[Solved]-Create Read-Only MySQL Database Connection in Django

7👍

As far as I know, Django does not provide any options to restrict the database connection to a “read-only” mode. However, you can do it by creating a readonly user in your MySQL database engine.

Another idea, on the Django code side, would be to create your own cursor, which throws exception if execute or executemany is called. You can look at this module django-db-readonly.

5👍

You should set permissions on the user used for the connection (instead of ‘root’).

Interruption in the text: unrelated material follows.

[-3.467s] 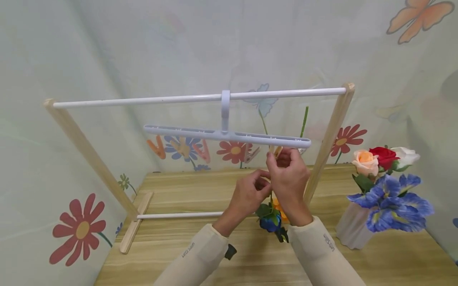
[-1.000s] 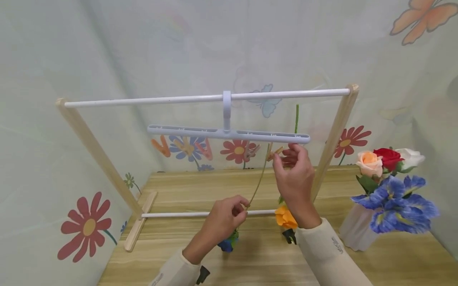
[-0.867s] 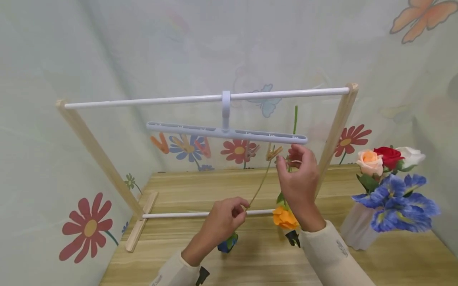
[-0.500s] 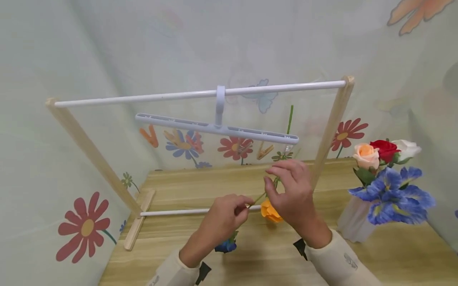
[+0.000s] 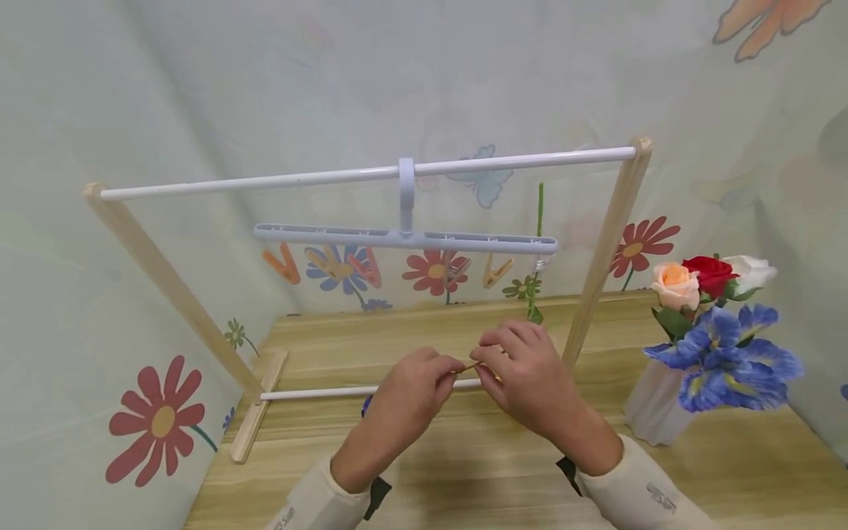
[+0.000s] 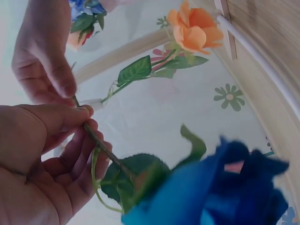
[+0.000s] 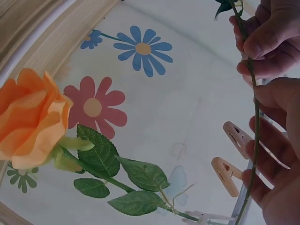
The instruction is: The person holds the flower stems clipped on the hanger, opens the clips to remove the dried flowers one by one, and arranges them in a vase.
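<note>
My left hand (image 5: 407, 386) pinches the thin stem of an artificial blue rose (image 6: 206, 187) between thumb and fingers. The bloom hangs low, mostly behind my left wrist in the head view. Beside it, my right hand (image 5: 526, 368) holds the same stem farther toward its end, thumb on one side and fingers behind, as the right wrist view shows. An orange rose (image 7: 33, 119) hangs head down from the rightmost clip of a pale blue hanger (image 5: 331, 235); my right hand hides its bloom in the head view. The wooden-coloured clip (image 5: 495, 274) beside it holds nothing.
The hanger hooks over the white top bar (image 5: 530, 160) of a wooden-sided rack. Several other clips, such as an orange one (image 5: 283, 263), hang along it. To the right, a white vase (image 5: 652, 405) of artificial flowers stands on the wood-grain table (image 5: 298, 442).
The blue rose's stem has come down and away from the wooden-coloured clip. My right hand has dropped from that clip to the stem, near my left hand. The hanger has swung slightly.
</note>
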Demonstrator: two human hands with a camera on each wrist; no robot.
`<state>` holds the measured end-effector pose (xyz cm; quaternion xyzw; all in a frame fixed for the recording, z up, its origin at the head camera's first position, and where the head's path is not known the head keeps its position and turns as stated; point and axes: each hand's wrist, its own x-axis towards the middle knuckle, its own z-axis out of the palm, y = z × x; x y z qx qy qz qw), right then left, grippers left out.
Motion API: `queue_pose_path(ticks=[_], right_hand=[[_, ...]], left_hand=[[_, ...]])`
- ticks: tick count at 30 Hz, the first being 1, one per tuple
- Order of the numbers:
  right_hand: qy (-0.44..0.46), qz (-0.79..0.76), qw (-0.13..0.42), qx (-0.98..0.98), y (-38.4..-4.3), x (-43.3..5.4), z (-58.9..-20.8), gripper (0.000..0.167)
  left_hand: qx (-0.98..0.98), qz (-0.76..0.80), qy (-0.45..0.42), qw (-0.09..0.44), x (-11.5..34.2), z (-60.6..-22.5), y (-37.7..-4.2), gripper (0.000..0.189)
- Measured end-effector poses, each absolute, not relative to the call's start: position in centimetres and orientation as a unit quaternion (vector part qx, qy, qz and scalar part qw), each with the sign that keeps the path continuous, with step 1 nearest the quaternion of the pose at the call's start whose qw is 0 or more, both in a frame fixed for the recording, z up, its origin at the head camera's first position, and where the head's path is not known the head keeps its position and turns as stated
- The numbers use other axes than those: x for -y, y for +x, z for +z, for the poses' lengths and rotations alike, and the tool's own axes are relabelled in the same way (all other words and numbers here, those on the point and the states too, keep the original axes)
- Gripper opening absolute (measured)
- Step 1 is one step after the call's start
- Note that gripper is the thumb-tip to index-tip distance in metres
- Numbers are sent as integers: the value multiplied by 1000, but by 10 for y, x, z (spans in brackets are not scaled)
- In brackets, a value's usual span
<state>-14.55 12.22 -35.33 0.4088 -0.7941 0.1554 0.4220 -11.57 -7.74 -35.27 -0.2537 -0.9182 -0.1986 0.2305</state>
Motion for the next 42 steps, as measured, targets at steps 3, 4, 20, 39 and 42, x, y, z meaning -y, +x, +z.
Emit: queue_pose_path(ticks=[3,4,20,39,42], right_hand=[[405,145,410,804,-145,-123,-357,12],[403,141,405,809,-144,-123,-358,11],[356,109,328,868,-130,-120,-367,17],[259,253,349,864,-137,-151,-345,16],[224,290,353,861,-134,-164,-333,15]], left_hand=[[926,-174,-245,230,77,-353,-114,10],[926,-164,-245,234,76,-353,-114,10],[931,-71,-251,256,65,-354,-110,15],[823,-206,-374,375,58,-354,-116,8],[841,-214,-348,354,59,-359,-120,11]])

This causes insert/update/delete queries raise errors, which you should manage in you views (in needed)

👤Don

5👍

From Django 1.2 you can specify a Router class to ‘route’ queries to different databases (https://docs.djangoproject.com/en/dev/topics/db/multi-db/).

To use one db for read and one for write you can define a Router class like this:

Class MyRouter(object):
    def db_for_read(self, model, **hints):
        return 'default_readonly'

    def db_for_write(self, model, **hints):
        return 'default'

    def allow_syncdb(self, db, model):
        return db == 'default'

And place this in your settings.py

DATABASE_ROUTERS = ['path.to.MyRouter']

This is working for me as long as I don’t use select_for_update(), which is considered a read operation, but needs write access to the database. The only workaround I found so far is to override select_for_update in a Manager class in a similar way:

class MyManager(Manager):

    def select_for_update(self, *args, **kwargs):
        return super(MyManager, self).using('default').select_for_update(*args, **kwargs)
👤Oberix

0👍

A possible solution would be to make the transaction readonly when the connection gets created in Django’s connection_created signal.